>>>>>

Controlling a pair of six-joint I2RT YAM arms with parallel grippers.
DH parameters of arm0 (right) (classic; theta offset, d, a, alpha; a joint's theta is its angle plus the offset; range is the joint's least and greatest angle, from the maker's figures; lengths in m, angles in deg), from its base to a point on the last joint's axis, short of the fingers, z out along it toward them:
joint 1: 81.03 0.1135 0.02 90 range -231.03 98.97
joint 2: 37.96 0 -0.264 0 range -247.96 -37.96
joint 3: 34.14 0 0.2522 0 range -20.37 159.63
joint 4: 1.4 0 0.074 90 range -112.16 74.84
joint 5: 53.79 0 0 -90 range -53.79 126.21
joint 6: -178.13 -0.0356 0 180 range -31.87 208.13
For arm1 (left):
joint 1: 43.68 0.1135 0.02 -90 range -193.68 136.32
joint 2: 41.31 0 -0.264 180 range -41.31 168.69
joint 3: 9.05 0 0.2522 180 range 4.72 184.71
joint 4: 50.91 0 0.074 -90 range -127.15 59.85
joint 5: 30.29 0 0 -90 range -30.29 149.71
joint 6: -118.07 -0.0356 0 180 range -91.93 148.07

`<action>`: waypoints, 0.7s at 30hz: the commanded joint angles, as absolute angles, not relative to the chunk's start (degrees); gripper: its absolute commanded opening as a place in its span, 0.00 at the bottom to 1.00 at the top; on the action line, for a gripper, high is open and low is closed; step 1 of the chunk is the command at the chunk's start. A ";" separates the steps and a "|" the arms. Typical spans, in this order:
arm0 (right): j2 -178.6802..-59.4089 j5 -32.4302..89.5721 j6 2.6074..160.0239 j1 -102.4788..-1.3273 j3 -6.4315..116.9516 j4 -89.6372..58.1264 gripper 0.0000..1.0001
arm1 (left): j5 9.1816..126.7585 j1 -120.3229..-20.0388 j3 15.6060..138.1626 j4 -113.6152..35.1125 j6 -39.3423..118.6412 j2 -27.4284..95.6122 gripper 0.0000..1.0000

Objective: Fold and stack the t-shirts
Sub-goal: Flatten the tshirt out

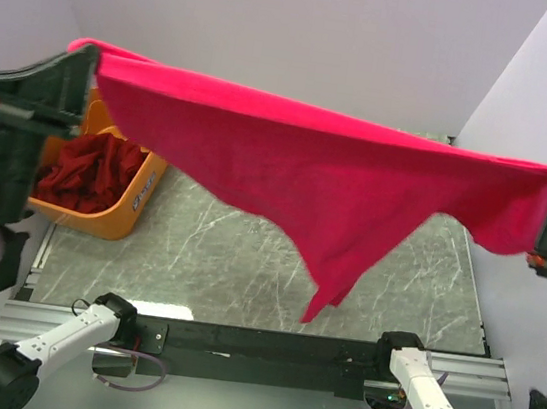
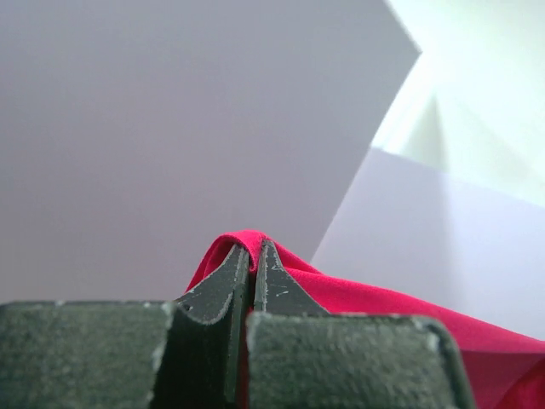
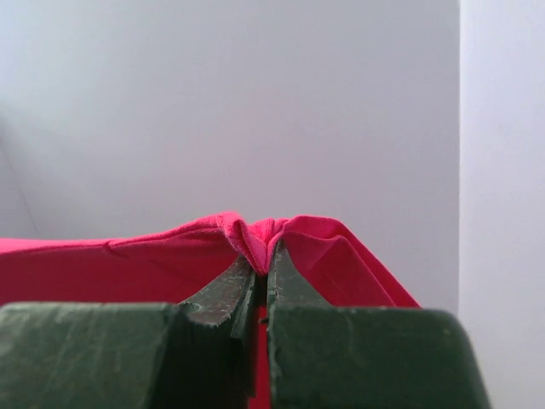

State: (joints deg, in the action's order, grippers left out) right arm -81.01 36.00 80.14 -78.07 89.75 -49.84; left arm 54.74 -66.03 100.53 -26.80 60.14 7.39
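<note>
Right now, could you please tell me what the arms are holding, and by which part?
The crimson t-shirt, stretched in the air: left fingers pinch one end of its top edge, right fingers the other end.

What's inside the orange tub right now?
Crumpled dark red shirts fill the tub. How many, I can't tell: its bottom is buried under them, and its far edge is hidden behind the pink shirt.
</note>
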 commanded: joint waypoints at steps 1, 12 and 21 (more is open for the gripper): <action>-82.61 40.15 85.14 -78.48 93.52 -48.65 0.00 | 54.70 -65.74 104.29 -26.60 57.34 7.55 0.01; -92.62 46.49 89.53 -78.57 88.01 -41.63 0.00 | 38.93 -65.74 95.52 -25.98 60.67 17.39 0.01; -117.81 42.29 88.31 -78.57 68.86 -35.29 0.10 | 32.02 -60.73 85.84 -20.98 69.46 44.86 0.30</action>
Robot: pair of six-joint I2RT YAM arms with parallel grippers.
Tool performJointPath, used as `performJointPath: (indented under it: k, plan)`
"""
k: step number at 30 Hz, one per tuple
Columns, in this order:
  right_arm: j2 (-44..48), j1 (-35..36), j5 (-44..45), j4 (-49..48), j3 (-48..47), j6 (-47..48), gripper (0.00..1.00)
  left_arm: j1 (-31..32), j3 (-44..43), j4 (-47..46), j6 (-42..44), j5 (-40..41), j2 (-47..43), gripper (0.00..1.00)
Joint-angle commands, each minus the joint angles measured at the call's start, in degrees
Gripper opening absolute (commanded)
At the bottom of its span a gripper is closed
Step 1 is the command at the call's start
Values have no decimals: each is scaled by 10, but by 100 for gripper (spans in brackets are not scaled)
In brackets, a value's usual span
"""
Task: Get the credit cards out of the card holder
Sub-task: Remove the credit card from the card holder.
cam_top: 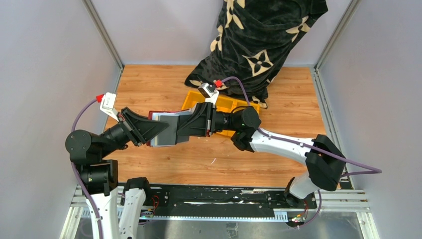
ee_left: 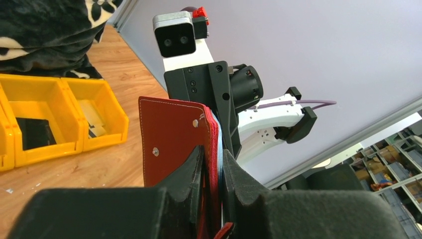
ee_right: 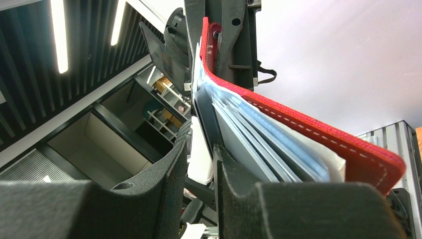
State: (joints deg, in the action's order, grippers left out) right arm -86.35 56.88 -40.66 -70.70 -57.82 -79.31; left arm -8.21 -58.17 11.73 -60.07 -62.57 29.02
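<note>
The card holder (cam_top: 169,137) is held up between the two grippers, just left of centre in the top view, over the wooden table (cam_top: 164,84). It hangs open, red outside and silvery-grey inside.

A black blanket (cam_top: 259,40) with a pale flower pattern is heaped at the top of that view, right of centre. Its lower edge touches a yellow bin (cam_top: 226,102) that sits just behind the right arm's wrist. In the left wrist view one bin compartment holds a dark flat thing (ee_left: 32,133).

The left gripper (ee_left: 213,159) comes in from the left and is clamped on the holder's edge, with a red flap and blue-grey layers pinched between its fingers. The right gripper (ee_right: 200,147) meets the holder from the right. Its fingers stand a little apart, and a pale shape shows in the narrow gap; I cannot tell what that shape is.

The cards (ee_right: 259,139) are still in the holder, fanned as thin blue-grey sheets inside the curved red cover at the centre of the right wrist view.

Two small metal studs (ee_left: 195,122) sit on the red flap.
</note>
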Motion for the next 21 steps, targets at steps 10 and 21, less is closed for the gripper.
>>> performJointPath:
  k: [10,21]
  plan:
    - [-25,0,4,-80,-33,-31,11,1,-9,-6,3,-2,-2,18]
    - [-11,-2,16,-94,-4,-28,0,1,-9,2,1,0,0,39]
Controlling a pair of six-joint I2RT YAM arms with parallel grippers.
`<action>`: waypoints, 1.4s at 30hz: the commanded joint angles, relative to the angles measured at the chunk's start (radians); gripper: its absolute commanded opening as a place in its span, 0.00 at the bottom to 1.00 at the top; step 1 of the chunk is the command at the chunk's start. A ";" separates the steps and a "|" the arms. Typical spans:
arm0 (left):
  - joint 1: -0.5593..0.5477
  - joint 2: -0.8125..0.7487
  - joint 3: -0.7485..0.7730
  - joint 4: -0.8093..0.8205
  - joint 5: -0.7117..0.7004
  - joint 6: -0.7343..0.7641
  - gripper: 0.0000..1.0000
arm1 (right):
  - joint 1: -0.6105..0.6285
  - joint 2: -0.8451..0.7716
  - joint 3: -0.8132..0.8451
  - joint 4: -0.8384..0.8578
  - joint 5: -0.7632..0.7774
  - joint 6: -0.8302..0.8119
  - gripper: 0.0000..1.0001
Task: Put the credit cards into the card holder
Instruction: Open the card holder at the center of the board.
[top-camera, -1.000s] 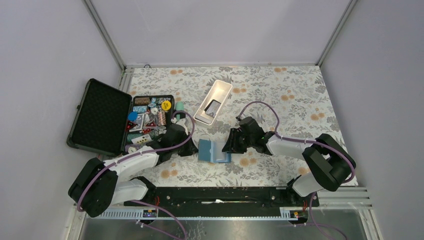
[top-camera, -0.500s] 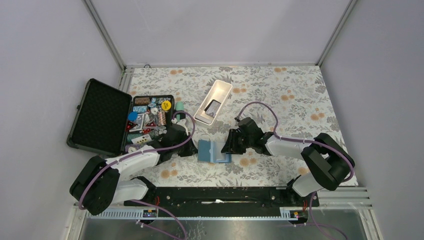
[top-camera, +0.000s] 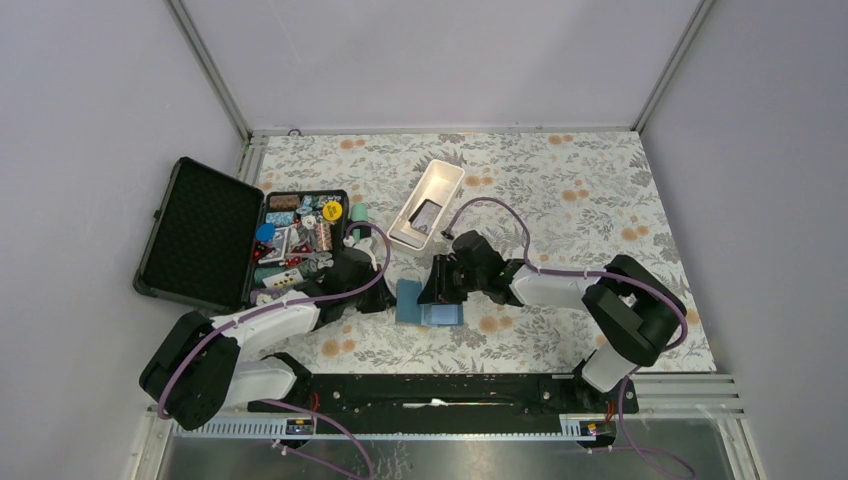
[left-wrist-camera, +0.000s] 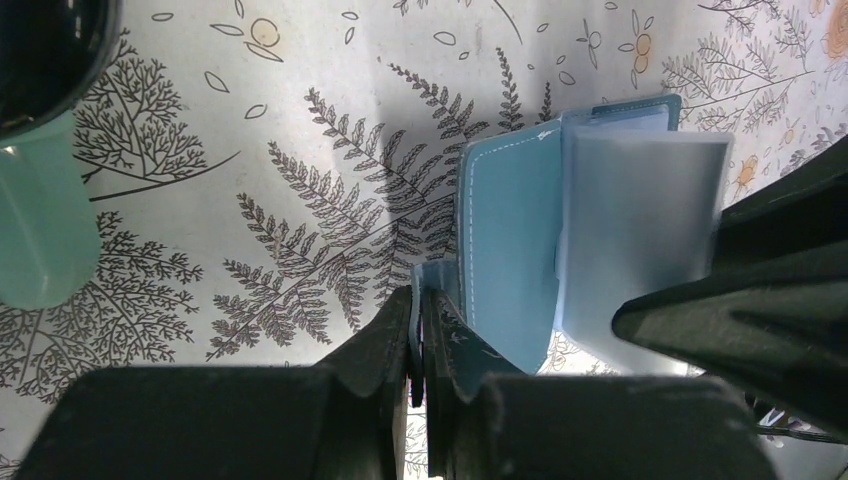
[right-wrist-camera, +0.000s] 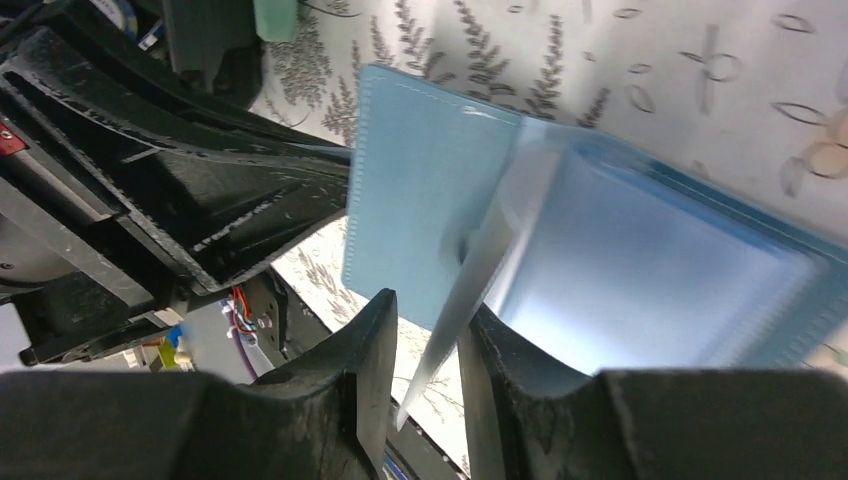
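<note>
The teal-blue card holder (top-camera: 418, 304) lies open on the flowered cloth between the two arms. My left gripper (top-camera: 388, 298) is shut on its snap tab at the left edge; in the left wrist view the tab sits pinched between the fingertips (left-wrist-camera: 415, 330) beside the cover (left-wrist-camera: 505, 260). My right gripper (top-camera: 433, 292) is over the holder's right half. In the right wrist view a pale blue inner page (right-wrist-camera: 490, 255) stands on edge between its jaws (right-wrist-camera: 430, 345), leaning on the right finger with a gap to the left one. One dark credit card (top-camera: 425, 213) lies in the white tray (top-camera: 440, 180).
A black foam-lined case (top-camera: 200, 235) stands open at the left, with a compartment of colourful trinkets (top-camera: 300, 235) beside it. A teal cylinder (top-camera: 357, 215) lies between the trinkets and the white tray, and shows at the left edge of the left wrist view (left-wrist-camera: 40, 220).
My right gripper has slid left over the card holder and its jaws have narrowed slightly around the inner page. The left gripper has kept its hold without moving.
</note>
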 joint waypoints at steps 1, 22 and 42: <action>0.005 0.004 0.024 0.063 0.017 0.002 0.00 | 0.042 0.050 0.076 0.046 -0.007 0.002 0.35; 0.005 0.021 0.019 0.062 -0.017 0.013 0.00 | 0.052 -0.240 0.100 -0.272 0.299 -0.079 0.55; 0.005 0.022 0.018 0.067 -0.004 0.016 0.00 | 0.020 -0.234 -0.070 -0.321 0.398 -0.035 0.34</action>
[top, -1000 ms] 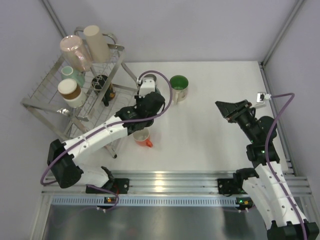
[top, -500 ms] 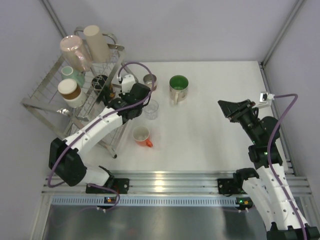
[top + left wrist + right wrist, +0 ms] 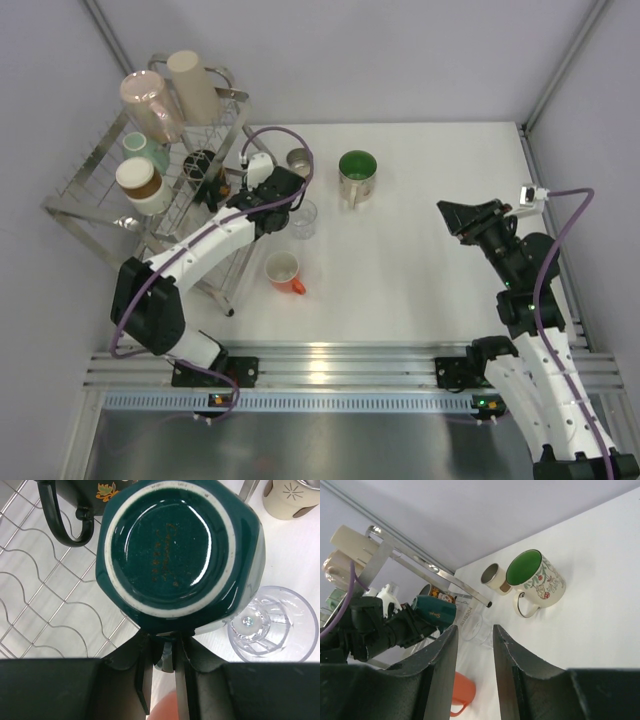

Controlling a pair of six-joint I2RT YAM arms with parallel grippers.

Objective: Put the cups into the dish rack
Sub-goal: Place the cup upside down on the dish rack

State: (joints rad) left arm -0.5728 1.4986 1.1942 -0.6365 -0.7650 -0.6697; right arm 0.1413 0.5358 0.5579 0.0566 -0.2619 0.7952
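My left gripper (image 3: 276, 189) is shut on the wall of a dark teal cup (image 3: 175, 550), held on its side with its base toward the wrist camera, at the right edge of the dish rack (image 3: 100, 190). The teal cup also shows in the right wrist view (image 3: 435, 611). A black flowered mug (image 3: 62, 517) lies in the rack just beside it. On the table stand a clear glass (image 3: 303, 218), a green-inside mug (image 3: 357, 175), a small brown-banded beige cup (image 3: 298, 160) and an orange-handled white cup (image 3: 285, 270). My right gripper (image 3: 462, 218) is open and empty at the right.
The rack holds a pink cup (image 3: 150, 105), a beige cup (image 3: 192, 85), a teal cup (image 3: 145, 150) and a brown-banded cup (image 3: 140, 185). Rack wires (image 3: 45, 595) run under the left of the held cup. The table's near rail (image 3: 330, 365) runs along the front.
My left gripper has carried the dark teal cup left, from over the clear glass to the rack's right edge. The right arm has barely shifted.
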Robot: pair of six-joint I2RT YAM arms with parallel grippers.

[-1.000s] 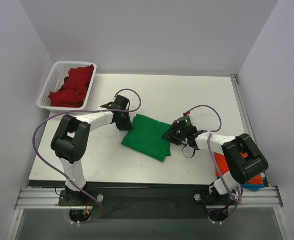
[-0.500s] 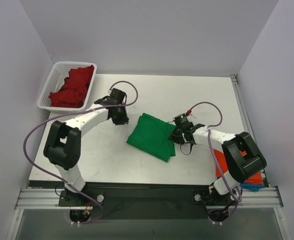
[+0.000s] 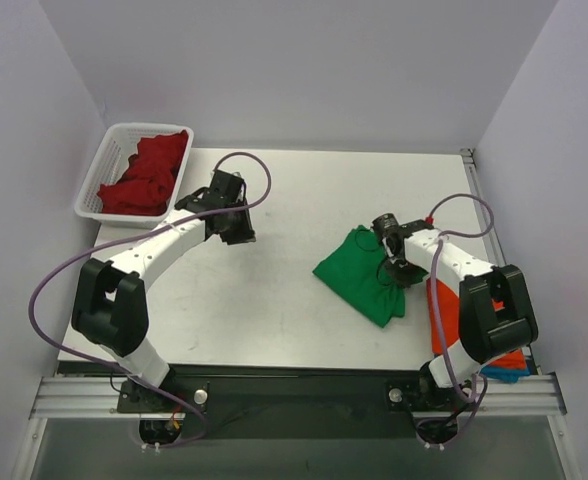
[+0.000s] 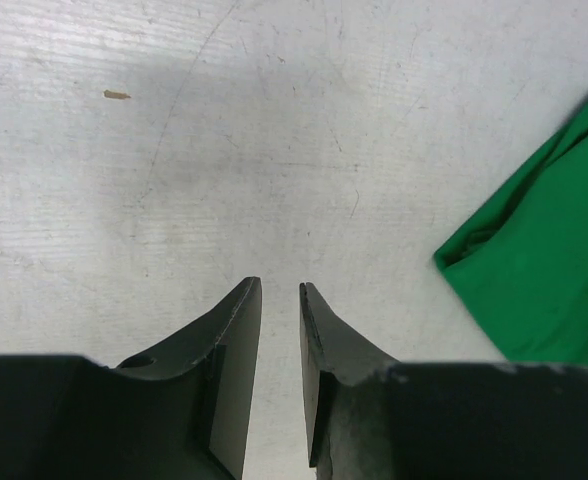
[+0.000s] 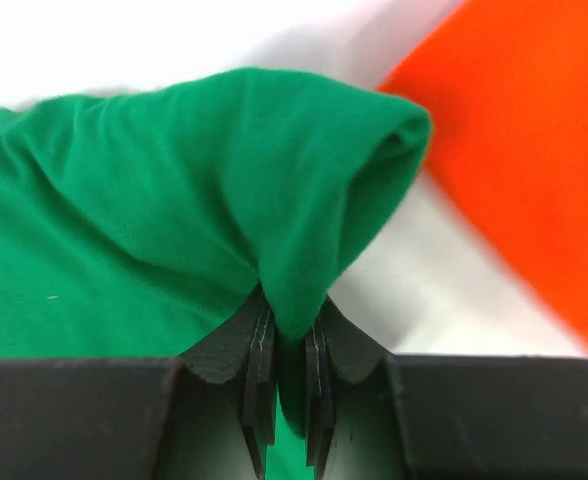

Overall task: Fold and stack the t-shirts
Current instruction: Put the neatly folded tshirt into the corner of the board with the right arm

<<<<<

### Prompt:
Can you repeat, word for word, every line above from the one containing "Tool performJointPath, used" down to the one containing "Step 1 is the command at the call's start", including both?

### Exercise output:
Tool performJointPath, used as `performJointPath: (indented under it: k, plan)`
"""
k: step number at 30 Hz, one per tuple
Columns, in this order:
  right_arm: j2 (-44..48), j1 (-35..36), j5 (-44..45), j4 (-49..48), j3 (-48..47), j6 (-47..48), gripper (0.00..1.00)
  left_arm: j1 (-31..32), j3 (-44..43), j4 (-47..46), j6 (-42..44), j5 (-40..41), j2 (-47..43), gripper (0.00..1.00)
Joint-angle commands, each minus the joint angles measured at the call's start, in degrees
Gripper opening absolute (commanded)
At the bottom of its span a gripper is closed
Step 1 is the command at the call's start

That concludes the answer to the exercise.